Nucleus is iterating rapidly and as a result we do not always perfectly preserve backwards compatibility with older versions of the client. If you run into any unexpected error, it's a good idea to upgrade your version of the client by running

pip install --upgrade scale-nucleus

Usage

For the most up to date documentation, reference: https://dashboard.scale.com/nucleus/docs/api?language=python.

For Developers

Clone from github and install as editable

git clone git@github.com:scaleapi/nucleus-python-client.git
cd nucleus-python-client
pip3 install poetry
poetry install

Please install the pre-commit hooks by running the following command:

poetry run pre-commit install

When releasing a new version please add release notes to the changelog in CHANGELOG.md.

Best practices for testing: (1). Please run pytest from the root directory of the repo, i.e.

poetry run pytest tests/test_dataset.py

(2) To skip slow integration tests that have to wait for an async job to start.

poetry run pytest -n auto -m "not integration"

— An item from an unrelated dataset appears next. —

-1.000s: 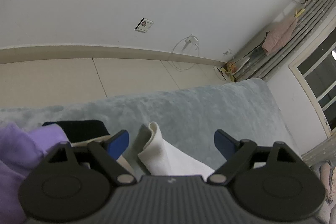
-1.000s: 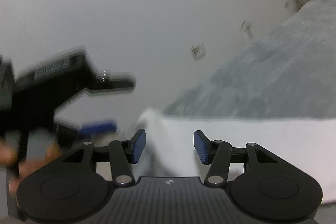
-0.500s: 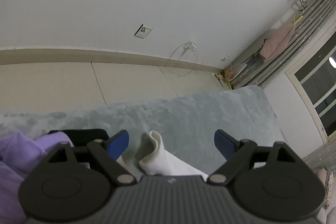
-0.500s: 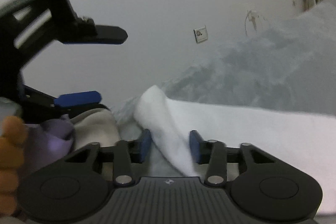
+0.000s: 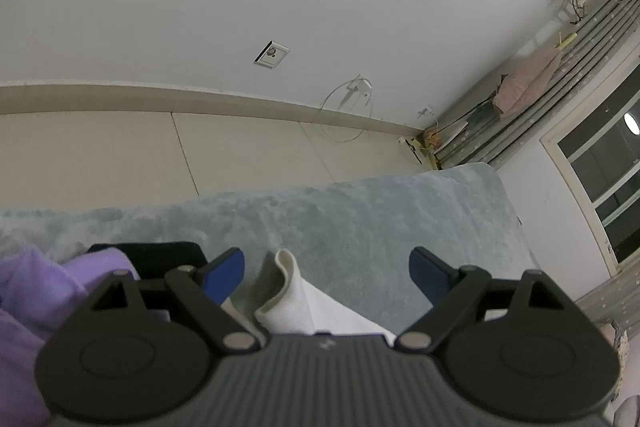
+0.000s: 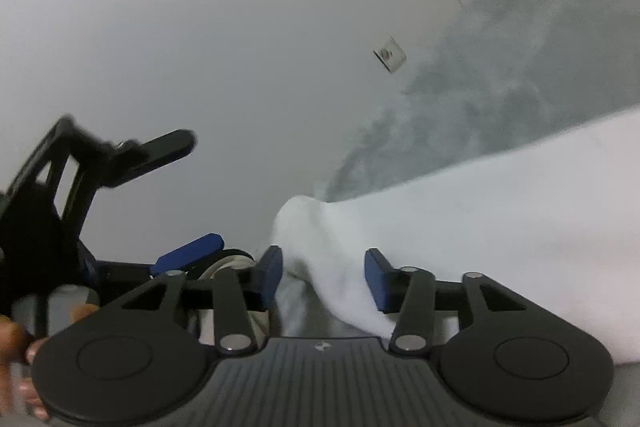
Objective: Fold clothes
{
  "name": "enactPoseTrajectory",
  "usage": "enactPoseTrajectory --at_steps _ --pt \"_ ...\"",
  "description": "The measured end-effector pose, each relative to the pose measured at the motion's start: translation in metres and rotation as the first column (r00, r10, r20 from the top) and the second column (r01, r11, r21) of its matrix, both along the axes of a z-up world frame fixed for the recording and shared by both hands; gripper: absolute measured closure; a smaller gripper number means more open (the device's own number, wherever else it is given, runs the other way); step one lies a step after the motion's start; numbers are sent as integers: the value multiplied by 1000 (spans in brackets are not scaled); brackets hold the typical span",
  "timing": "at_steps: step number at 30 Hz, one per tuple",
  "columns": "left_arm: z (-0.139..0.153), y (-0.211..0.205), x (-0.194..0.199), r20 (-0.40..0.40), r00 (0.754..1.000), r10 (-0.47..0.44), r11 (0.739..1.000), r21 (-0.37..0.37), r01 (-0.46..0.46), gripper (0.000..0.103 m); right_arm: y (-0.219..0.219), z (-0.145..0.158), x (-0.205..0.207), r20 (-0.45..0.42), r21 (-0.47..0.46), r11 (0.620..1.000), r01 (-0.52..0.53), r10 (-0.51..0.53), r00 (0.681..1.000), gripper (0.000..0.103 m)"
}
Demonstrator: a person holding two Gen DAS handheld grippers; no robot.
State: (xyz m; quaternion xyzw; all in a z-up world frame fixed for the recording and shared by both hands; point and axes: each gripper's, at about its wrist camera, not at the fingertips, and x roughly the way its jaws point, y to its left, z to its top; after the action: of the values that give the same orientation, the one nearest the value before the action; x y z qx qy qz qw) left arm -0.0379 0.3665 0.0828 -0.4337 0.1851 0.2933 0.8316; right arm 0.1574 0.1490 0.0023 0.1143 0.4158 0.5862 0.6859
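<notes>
A white garment lies on the grey plush blanket, with a raised fold at its corner. My right gripper straddles that fold; its jaws are opening, and the cloth sits loose between the blue pads. In the left wrist view the same white garment curls up between the wide-open fingers of my left gripper, which grips nothing. The right wrist view also shows the left gripper at the left, open, held by a person's hand.
A purple garment and a black one lie at the left on the blanket. Beyond the bed edge are pale floor tiles, a white wall with a socket and a radiator at the right.
The right gripper closed on the white fold half a second ago and now stands wider again; its view has rolled and dipped. The left gripper has stayed open and still.
</notes>
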Motion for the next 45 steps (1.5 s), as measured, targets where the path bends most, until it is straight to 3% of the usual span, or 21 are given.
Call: enactPoseTrajectory --at_steps 2,5,6,9,11,14,16,19,23,25,26,28,32,36,39,41,43,45 --pt "0 1 0 2 1000 2 1000 -4 -2 14 9 12 -17 198 -63 997 36 -23 980 57" --pt "0 1 -1 6 1000 4 1000 -7 -4 14 17 25 -44 444 -123 992 2 53 894 59" --pt "0 1 -1 7 1000 4 1000 -6 -4 14 15 28 -51 468 -108 994 -32 79 880 60" --pt "-1 0 -1 8 1000 -2 1000 -4 2 14 11 31 -59 452 -66 987 -144 158 878 61" --pt "-1 0 -1 10 1000 -7 1000 -4 7 14 15 27 -61 470 -128 978 -164 205 858 62" --pt "-1 5 -4 17 1000 -2 1000 -24 2 14 9 23 -63 548 -212 964 -158 251 798 62" --pt "-2 7 -4 13 1000 -4 999 -37 4 14 -3 29 -65 625 -242 957 -157 278 729 62" --pt "-3 6 -1 -2 1000 -8 999 -35 8 14 -15 39 -74 729 -368 921 -127 371 576 61" --pt "-5 4 1 -10 1000 -6 999 -31 5 14 -11 29 -90 753 -547 835 -60 523 400 61" --pt "-5 4 0 -9 1000 -2 999 -33 2 14 -8 15 -102 768 -578 816 -33 557 316 62" --pt "-5 4 0 -9 1000 0 999 -33 0 14 -10 13 -106 785 -566 824 -21 547 292 62" --pt "-5 5 0 -10 1000 1 999 -32 -1 14 -9 12 -103 804 -528 849 -12 505 313 62" --pt "-5 7 -2 2 1000 7 999 -43 -7 14 1 15 -88 829 -410 912 -18 380 409 67" --pt "-6 8 -3 7 1000 10 999 -46 -10 14 -2 26 -76 799 -275 960 -54 260 542 79" --pt "-6 8 -3 4 1000 9 999 -43 -9 14 4 28 -70 765 -224 973 -50 207 610 86" --pt "-6 8 -3 8 1000 11 999 -46 -10 14 6 31 -64 701 -166 984 -61 161 695 91" --pt "-5 9 -4 13 1000 11 999 -50 -11 14 1 34 -56 585 -86 992 -95 128 801 91" --pt "-5 8 -4 15 1000 11 999 -49 -10 14 -2 34 -48 467 -64 990 -123 139 873 91"
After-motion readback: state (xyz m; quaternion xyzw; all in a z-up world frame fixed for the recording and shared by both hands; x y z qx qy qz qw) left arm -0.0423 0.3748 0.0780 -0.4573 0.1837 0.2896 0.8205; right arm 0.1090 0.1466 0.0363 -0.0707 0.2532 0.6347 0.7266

Note: "-n auto" is used for pytest-xdist parallelization

Pydantic Models

Prefer using Pydantic models rather than creating raw dictionaries or dataclasses to send or receive over the wire as JSONs. Pydantic is created with data validation in mind and provides very clear error messages when it encounters a problem with the payload.

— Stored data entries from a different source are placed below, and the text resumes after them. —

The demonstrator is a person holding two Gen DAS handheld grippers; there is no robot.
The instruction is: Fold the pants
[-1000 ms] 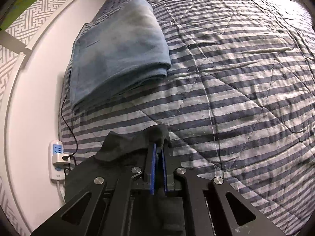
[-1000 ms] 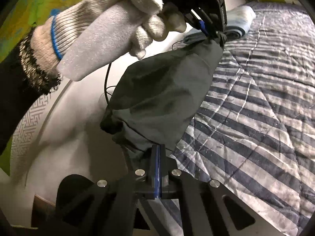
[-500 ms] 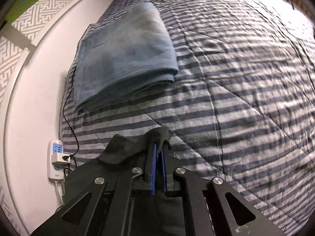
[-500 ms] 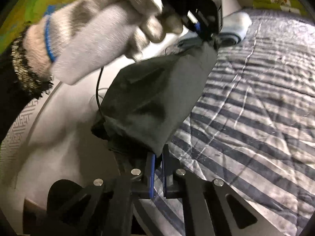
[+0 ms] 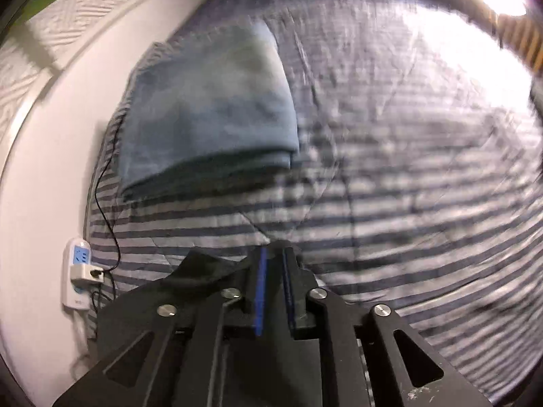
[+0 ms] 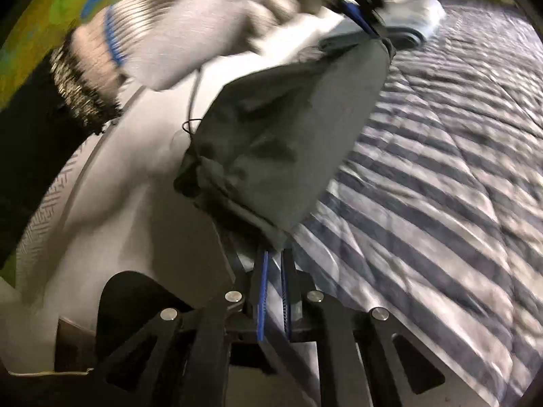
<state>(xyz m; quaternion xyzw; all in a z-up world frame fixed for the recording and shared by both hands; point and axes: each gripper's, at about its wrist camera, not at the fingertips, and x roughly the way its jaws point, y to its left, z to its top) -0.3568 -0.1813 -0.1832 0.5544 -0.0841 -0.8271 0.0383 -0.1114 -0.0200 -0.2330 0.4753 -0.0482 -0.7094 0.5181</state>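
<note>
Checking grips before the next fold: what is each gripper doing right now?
Left gripper: jaws opening, dark pants between them.
Right gripper: jaws opening, pants hem between them.

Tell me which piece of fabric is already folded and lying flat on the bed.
The blue blanket, folded into a neat stack at the wall side of the striped quilt. The dark pants hang crumpled in the air, and the quilt itself is spread out, not folded.
</note>
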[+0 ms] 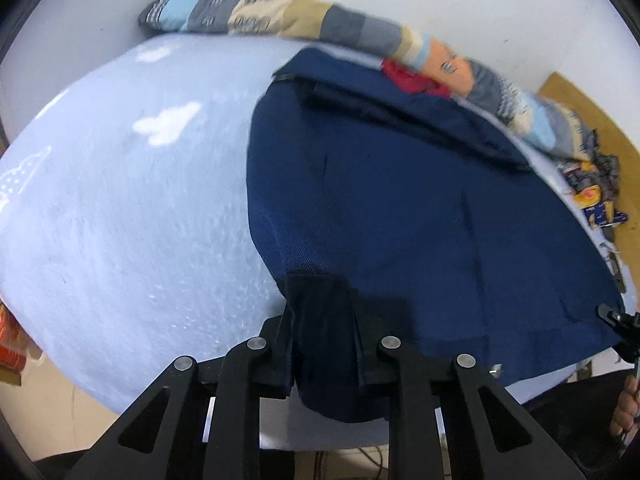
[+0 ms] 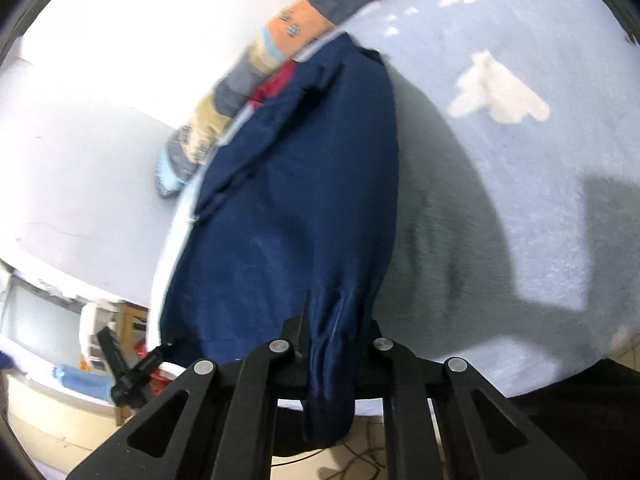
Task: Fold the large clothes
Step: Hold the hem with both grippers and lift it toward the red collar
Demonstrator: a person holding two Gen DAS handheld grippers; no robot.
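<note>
Navy-blue woven garment (image 1: 400, 208), a large piece with a fine twill weave, lies spread over the pale blue fleecy bed cover (image 1: 120, 200) and is caught at its near edge by both claws. The left gripper (image 1: 324, 320) has its black plastic fingers clamped on a dark, pleated corner of the cloth, which bunches and droops at 6 o'clock between them. The right gripper (image 2: 332, 344) is likewise clenched on a gathered fold of the same garment (image 2: 288, 208), the fabric hanging in a soft roll below the fingers. In the left view the other claw's tip shows at 3 o'clock on the cloth's edge.

Outward, a darker band or placket crosses the garment toward 1 o'clock. The cover's nap looks pilled, with white cloud-shaped patches (image 2: 496, 92). Beyond, at 12 o'clock, a long patchwork roll of knitted fabric (image 1: 280, 16) in grey, tan, sky blue and orange lies along the white wall, with a scrap of red cloth (image 1: 412, 78) just beside it. I can read no writing or labels.
</note>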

The Pydantic model(s) should mirror the payload to send. To represent a JSON payload that looks like this:

{
  "example_json_with_info": {
    "metadata": {
      "frame": 0
    },
    "reference_id": "frame0",
    "url": "s3://example/scale_nucleus/2021/lidar/0038711321865000.json",
    "type": "pointcloud"
  },
  "example_image_with_info": {
    "metadata": {
      "author": "Picasso"
    },
    "reference_id": "frame0",
    "url": "s3://bucket/0038711321865000.jpg",
    "type": "image"
  }
}

Could be represented as the following structure. Note that the field names map to the JSON keys and the usage of field validators (@validator).

import os.path
from pydantic import BaseModel, validator
from typing import Literal


class JsonWithInfo(BaseModel):
    metadata: dict  # any dict is valid
    reference_id: str
    url: str
    type: Literal["pointcloud", "recipe"]

    @validator("url")
    def has_json_extension(cls, v):
        if not v.endswith(".json"):
            raise ValueError(f"Expected '.json' extension got {v}")
        return v


class ImageWithInfo(BaseModel):
    metadata: dict  # any dict is valid
    reference_id: str
    url: str
    type: Literal["image", "mask"]

    @validator("url")
    def has_valid_extension(cls, v):
        valid_extensions = {".jpg", ".jpeg", ".png", ".tiff"}
        _, extension = os.path.splitext(v)
        if extension not in valid_extensions:
            raise ValueError(f"Expected extension in {valid_extensions} got {v}")
        return v


class ExampleNestedModel(BaseModel):
    example_json_with_info: JsonWithInfo
    example_image_with_info: ImageWithInfo

# Usage:
import requests
payload = requests.get("/example")
parsed_model = ExampleNestedModel.parse_obj(payload.json())
requests.post("example/post_to", json=parsed_model.dict())

Migrating to Pydantic

  • When migrating an interface from a dictionary use nucleus.pydantic_base.DictCompatibleModel. That allows you to get the benefits of Pydantic but maintaints backwards compatibility with a Python dictionary by delegating __getitem__ to fields.
  • When migrating a frozen dataclass use nucleus.pydantic_base.ImmutableModel. That is a base class set up to be immutable after initialization.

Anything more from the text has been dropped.